日本人は国民皆保険と言って、大半の人が何かしらの保険に加入しています。ですから病院で診察・治療を受けた場合、治療費の70歳未満の方で3割だけの負担で済ませることができます。

しかしすべての医療サービスについて3割負担が適用されるわけではないです。

美容整形などの医療サービスをしなければ生命の危機にかかわるようなものではないとか、最新鋭の医療で厚生労働省が保険診療として認めていない医療サービスの場合、自由診療と言って治療費は全額負担しなければなりません。

混合診療が禁止されている理由

先ほど紹介した保険診療と自由診療ですが、病気によっては両方の治療を行うケースもあるかもしれません。たとえばがん治療を行うにあたって、既存の抗がん剤や手術による治療では保険が適用されます。

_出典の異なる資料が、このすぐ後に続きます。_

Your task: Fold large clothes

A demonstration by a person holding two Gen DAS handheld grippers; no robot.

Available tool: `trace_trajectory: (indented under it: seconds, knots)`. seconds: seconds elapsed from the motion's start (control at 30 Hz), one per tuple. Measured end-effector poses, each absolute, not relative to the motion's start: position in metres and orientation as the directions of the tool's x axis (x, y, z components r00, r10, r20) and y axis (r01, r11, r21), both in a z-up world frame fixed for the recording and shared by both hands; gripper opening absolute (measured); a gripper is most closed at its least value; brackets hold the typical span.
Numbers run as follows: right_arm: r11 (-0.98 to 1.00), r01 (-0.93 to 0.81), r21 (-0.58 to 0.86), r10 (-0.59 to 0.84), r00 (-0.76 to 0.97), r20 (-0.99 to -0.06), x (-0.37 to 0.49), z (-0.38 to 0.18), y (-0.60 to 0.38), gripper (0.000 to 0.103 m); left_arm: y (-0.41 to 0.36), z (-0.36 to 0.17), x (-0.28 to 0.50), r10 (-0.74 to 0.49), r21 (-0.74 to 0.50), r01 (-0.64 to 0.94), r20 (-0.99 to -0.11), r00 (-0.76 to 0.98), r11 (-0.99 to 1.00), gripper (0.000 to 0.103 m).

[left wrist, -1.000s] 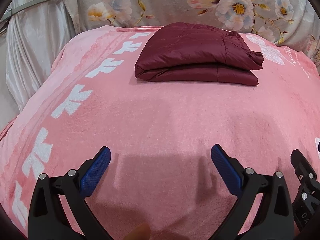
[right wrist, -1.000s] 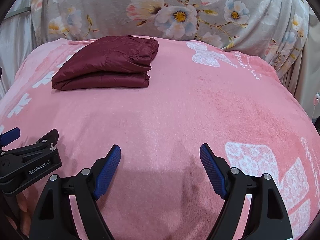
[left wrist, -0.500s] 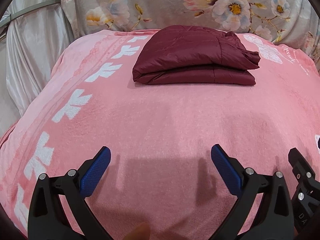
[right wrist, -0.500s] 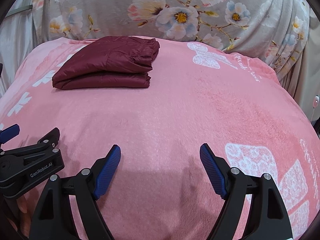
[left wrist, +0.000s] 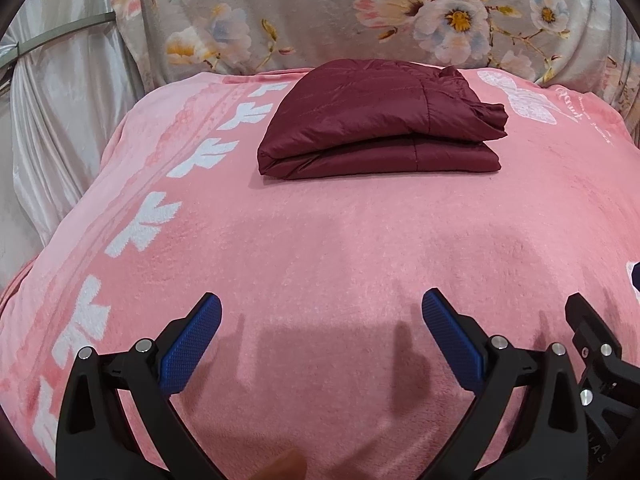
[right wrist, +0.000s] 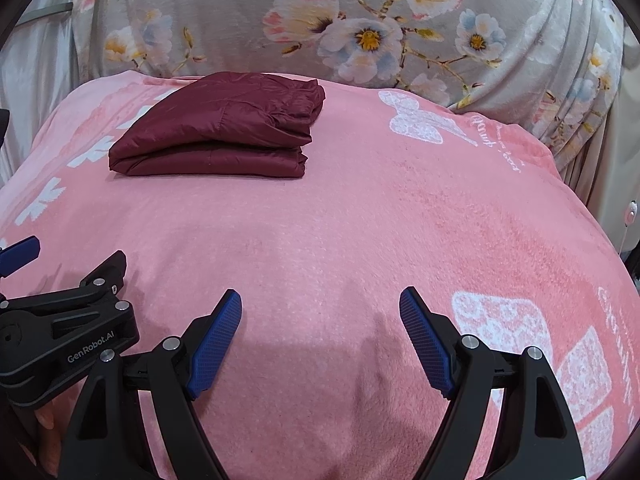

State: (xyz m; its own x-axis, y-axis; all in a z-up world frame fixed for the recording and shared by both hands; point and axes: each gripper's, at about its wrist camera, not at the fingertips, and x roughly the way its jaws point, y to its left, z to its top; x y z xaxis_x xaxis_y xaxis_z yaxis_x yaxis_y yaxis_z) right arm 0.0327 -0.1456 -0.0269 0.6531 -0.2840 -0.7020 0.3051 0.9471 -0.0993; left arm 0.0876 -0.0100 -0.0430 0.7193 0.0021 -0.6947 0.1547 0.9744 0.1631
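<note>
Twin wrist cameras side by side, angled down across pink blanket point(left wrist: 320, 248), sharing folded maroon jacket point(right wrist: 224, 132) beyond, floral drape point(right wrist: 360, 20) behind

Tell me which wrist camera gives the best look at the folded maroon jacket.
The left wrist view: the maroon jacket sits near the middle, with its stacked layers and bunched right end facing the camera. The right wrist view shows the same jacket off to the upper left and smaller, though unobstructed, on the pink blanket.
</note>
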Motion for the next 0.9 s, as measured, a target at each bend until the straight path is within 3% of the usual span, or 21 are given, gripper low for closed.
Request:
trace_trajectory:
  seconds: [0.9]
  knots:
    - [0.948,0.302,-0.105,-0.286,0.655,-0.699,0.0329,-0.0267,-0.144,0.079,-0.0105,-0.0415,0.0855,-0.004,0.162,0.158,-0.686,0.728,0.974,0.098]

ところが海外の新薬で日本では未承認のものを使用する場合、こちらは自由診療扱いになります。このようなケースを混合診療と呼んでいます。日本ではこのような混合診療は禁止になります。

もし保険診療と自由診療を組み合わせた治療を行った場合、保険診療の部分もすべて含めた自由診療扱いにされてしまいます。

なぜ混合診療が日本で認められていないかですが、まず医療の平等性で問題が生じるからというものです。日本の皆保険制度ですが、すべての国民が医療サービスを平等に受けられることを前提にしています。

もし混合診療を認めてしまうと、経済力のある人は高度医療を受けられますが、経済的な基盤の弱い人は保険診療しか受けられなくなって、平等な医療サービスが受けられなくなります。

また現状をかんがみても問題があります。保険診療であれば一定の自己負担で医療サービスが受けられます。しかし混合診療を認めてしまうと自由診療も一般化してしまって、不必要な医療サービスを提供される恐れがあります。

このため高齢化社会で今後は医療費を削減しないといけないという日本の現状に逆行する流れを作ってしまう恐れがあるのです。

さらに自由診療には先ほども紹介したように、まだ認可の下りていない海外の新薬とか最先端医療が含まれます。このような治療法は効果が高く期待できる半面、副作用などのリスクが高くなります。

自由診療を無制限に認めてしまうと、安全性の確認できない治療法とか、ひどくなると科学的根拠がないような薬の投与なども行われる恐れも出てきます。

保険外併用療養制度とは?

このように原則保険診療と自由診療の両方の治療を受けた混合診療の場合、治療費全部が自由診療扱いになって、保険適用されずに全額治療費を自己負担しなければなりません。

しかし混合診療を行ったとしても、全額自分で負担しなくてもいい例外のケースもないことはないです。それが保険外併用療養制度と呼ばれる制度です。

保険診療と自由診療の両方を受けた患者で、厚生労働大臣の定める評価療養と選定医療の条件を満たしているのであれば、保険診療と併用することが認められるケースもあります。この場合には、保険外併用療養制度が適用されます。

保険外併用療養制度が適用された場合、まず保険診療・自由診療両方に関して自由診療扱いにしていったん全額治療費を自己負担します。ここまでは従来の支払い方法と一緒です。

そのうえで、診察や検査、投薬、入院の費用など通常の治療と同じ部分の費用を算出します。そしてこの部分については保険適用がされるので3割負担となります。その結果後日健康保険から「保険外併用療養費」という名目で、7割分のお金が給付される形になります。

規制緩和という言葉を聞いたことはありませんか?規制緩和することで選択肢を広げ、国民それぞれによりマッチするサービスを受けられるようにするための試みです。

保険外併用療養制度も規制緩和の一環として実行されたところがあります。国民の医療サービスの選択肢を今まで以上に広げることで、医療の利便性を向上させることです。

しかし選択肢が広がったということは、自分自身で適切な医療サービスかどうかを判断する必要があります。そのためには医療に関する安全性や有効性に関する情報を自ら収集する必要も出てくるわけです。